Acero was chosen as one of the members of the Consejo Nacional Electoral (Ecuador) (National Electoral Council) by the Council for Citizen Participation and Social Control who agreed the make up after it was agreed by five of their seven members. The new members will serve for the next six years. Acero was proposed by Alianza País. The others were proposed by other leading parties. Enrique Pita, for Creo; Diana Atamaint is proposed by the Confederation of Indigenous Peoples and Nationalities ( Conaie ), José Cabrera, for the Social Christian Party ( PSC ) and the Guayaquil Civic Board's candidate was Luis Verdesoto.

On 20 November 2018 Diana Atamaint became president of the National Electoral Council after an internal election. There were five members of the council and two of them, Enrique Pita and José Cabrera, supported her election while the other two, Luis Verdezoto and Acero did not.

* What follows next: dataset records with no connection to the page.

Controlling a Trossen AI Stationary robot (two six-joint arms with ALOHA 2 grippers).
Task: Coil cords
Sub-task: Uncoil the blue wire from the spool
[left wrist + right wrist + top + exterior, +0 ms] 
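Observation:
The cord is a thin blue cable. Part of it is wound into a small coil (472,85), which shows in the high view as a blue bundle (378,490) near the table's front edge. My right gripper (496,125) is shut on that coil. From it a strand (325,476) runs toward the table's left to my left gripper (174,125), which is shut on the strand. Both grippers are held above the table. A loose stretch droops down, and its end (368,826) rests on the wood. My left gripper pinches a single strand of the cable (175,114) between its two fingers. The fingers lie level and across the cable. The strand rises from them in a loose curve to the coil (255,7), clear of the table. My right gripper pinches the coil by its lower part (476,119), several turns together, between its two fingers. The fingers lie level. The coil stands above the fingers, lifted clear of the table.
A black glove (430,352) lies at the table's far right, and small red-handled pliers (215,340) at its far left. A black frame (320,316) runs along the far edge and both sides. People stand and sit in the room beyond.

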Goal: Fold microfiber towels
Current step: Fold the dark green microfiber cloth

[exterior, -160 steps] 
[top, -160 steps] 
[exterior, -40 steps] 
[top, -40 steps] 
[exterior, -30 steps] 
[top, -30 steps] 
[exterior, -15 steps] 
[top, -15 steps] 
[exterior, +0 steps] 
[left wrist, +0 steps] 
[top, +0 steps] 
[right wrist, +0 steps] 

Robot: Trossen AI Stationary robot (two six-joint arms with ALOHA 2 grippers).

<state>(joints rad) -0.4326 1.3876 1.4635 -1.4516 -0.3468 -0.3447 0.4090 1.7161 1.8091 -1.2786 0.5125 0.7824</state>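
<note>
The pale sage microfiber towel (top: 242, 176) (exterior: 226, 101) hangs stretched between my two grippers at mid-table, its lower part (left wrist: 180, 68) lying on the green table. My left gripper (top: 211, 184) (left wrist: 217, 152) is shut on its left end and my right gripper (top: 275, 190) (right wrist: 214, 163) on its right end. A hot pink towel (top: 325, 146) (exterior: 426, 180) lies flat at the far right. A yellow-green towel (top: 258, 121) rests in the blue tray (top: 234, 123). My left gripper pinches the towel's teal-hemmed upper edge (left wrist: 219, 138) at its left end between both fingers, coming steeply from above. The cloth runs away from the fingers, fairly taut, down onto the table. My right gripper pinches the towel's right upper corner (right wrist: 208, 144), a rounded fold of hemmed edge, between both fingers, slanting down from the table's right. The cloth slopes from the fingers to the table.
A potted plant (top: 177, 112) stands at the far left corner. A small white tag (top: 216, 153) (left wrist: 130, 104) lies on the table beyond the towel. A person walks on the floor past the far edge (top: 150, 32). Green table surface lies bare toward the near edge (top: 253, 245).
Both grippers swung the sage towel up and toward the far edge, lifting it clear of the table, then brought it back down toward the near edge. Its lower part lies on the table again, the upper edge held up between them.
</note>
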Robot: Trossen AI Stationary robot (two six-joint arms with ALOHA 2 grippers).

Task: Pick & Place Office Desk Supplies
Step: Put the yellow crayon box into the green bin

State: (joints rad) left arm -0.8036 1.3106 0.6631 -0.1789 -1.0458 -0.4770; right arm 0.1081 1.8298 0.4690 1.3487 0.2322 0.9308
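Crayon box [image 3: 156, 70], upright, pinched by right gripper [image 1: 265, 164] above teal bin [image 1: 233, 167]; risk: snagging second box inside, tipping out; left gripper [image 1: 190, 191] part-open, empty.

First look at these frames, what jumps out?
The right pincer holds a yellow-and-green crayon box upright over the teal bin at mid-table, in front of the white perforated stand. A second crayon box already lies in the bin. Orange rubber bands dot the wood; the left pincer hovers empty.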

In July 2022 she was impeached due to allegations that the National Electoral Council had failed to investigate irregularities in the 2021 general election. Charges were made against her and Diana Atamaint, Enrique Pita, José Cabrera and Luis Verdesoto (even though he was no longer a councillor). Joel Abad and Mario Ruiz Jácome alleged that the council had not investigated inconsistencies in 39,000 ballot boxes. There were doubts as to whether the National Assembly's Oversight Commission were allowed to impeach the council. On 12 July a proposal to halt the impeachment process made by Ana Belén Cordero was accepted by the commission.